▸ Exercise description
Reproduce verbatim the lines of the material below, starting at the line with "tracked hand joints" and ending at the line with "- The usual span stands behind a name", both inclusive; skip the rest.
__________
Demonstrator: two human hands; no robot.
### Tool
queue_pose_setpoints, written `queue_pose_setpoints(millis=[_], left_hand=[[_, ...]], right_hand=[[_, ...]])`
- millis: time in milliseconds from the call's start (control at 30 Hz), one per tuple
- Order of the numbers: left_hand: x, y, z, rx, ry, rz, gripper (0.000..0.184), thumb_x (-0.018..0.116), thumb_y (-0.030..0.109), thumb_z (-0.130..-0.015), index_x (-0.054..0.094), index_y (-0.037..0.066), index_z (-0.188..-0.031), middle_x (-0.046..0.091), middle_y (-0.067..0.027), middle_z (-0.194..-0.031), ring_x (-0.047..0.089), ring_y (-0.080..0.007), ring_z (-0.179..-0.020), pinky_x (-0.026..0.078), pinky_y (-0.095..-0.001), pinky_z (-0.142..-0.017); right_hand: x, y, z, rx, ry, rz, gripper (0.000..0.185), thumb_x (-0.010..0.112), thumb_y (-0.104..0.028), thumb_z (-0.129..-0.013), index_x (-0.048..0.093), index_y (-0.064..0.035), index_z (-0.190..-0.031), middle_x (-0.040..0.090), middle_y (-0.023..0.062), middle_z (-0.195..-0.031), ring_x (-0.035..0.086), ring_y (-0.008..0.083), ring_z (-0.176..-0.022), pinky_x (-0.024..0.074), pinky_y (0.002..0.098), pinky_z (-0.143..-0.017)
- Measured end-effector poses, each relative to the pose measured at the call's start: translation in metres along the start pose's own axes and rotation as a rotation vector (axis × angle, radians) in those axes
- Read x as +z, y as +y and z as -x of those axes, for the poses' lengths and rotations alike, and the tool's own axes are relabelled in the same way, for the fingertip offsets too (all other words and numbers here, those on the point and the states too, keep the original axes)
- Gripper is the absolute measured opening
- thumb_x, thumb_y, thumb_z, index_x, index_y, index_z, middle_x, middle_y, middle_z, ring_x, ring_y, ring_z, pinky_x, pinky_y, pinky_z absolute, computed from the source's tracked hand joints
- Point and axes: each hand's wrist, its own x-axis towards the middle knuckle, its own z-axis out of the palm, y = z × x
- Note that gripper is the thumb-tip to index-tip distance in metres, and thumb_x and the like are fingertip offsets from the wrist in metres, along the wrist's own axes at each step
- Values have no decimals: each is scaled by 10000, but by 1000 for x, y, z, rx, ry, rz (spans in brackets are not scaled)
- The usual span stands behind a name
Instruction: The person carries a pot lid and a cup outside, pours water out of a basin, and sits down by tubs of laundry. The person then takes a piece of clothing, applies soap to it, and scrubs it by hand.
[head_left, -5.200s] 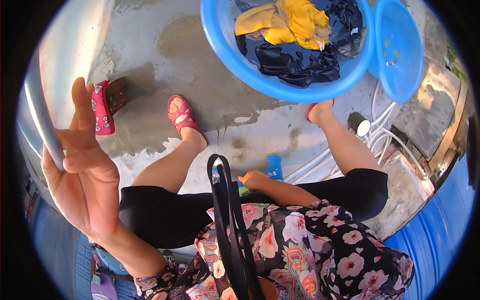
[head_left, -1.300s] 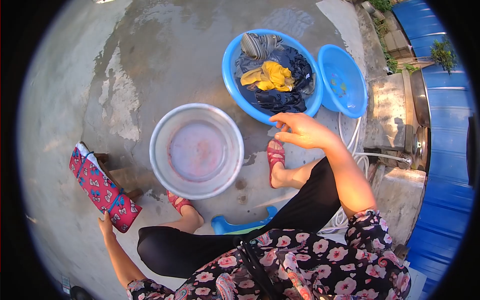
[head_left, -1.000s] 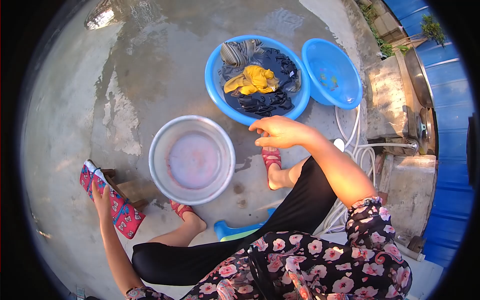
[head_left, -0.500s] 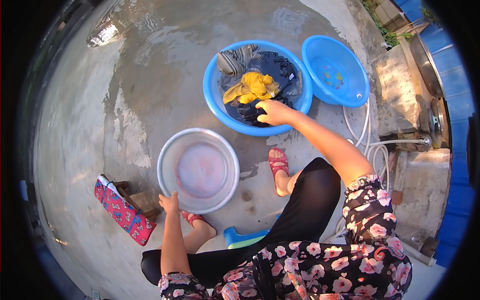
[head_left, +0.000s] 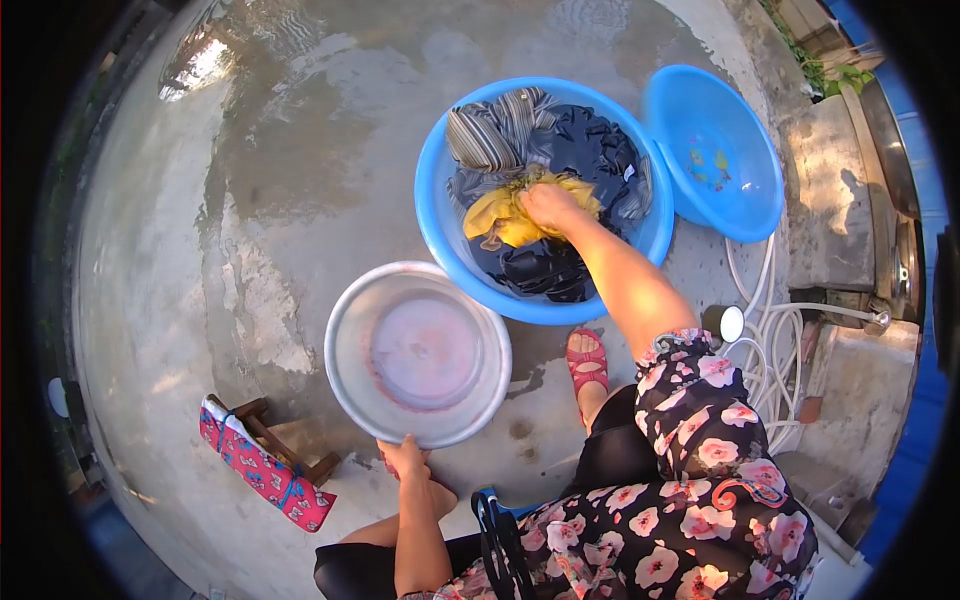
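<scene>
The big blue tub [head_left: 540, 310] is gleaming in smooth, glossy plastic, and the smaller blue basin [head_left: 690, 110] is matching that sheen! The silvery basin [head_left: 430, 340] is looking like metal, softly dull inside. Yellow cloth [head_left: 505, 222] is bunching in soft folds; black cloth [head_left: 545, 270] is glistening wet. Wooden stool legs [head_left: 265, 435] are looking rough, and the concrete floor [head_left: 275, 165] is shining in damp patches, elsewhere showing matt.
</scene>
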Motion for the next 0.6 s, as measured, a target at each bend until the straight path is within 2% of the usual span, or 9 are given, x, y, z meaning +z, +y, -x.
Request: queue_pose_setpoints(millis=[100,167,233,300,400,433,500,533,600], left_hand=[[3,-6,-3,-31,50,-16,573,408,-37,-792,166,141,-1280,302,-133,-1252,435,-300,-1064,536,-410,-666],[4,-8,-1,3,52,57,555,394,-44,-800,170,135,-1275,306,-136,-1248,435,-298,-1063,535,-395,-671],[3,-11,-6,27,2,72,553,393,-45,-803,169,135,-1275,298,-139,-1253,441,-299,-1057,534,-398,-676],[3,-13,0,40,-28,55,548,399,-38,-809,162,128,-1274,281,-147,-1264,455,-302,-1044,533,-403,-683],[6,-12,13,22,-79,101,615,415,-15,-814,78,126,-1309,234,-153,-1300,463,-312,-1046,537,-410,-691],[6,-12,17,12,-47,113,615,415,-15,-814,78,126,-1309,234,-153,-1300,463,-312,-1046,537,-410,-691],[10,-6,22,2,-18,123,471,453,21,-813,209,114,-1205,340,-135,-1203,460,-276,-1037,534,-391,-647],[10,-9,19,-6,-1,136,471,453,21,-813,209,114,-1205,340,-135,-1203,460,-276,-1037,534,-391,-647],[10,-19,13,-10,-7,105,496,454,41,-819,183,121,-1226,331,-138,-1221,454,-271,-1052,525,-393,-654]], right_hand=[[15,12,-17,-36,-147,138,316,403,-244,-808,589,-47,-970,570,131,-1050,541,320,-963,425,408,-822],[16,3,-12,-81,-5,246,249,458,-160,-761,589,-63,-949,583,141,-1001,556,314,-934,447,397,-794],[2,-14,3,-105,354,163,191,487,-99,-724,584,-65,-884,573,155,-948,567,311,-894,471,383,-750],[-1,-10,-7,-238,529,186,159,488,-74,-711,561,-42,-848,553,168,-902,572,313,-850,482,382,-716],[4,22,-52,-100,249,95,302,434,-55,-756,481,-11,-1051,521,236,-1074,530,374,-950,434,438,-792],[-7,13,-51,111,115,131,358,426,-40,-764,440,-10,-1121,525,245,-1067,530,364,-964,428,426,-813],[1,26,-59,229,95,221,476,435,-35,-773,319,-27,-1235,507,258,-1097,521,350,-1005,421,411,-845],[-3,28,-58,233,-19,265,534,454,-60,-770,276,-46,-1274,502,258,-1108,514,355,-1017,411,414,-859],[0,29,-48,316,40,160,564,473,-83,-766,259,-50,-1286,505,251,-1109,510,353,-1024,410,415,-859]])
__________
▸ Final answer
- thumb_x, thumb_y, thumb_z, index_x, index_y, index_z, middle_x, middle_y, middle_z, ring_x, ring_y, ring_z, pinky_x, pinky_y, pinky_z absolute, computed from the source's tracked hand joints
- Point and axes: each hand's wrist, its own x-axis towards the middle knuckle, its own z-axis out of the palm, y = z × x
- Note that gripper is the thumb-tip to index-tip distance in metres, and thumb_x and the like are fingertip offsets from the wrist in metres, along the wrist's own axes at each step
- Values have no decimals: each is scaled by 10000, but by 1000 for x, y, z, rx, ry, rz (spans in brackets are not scaled)
- The usual span stands behind a name

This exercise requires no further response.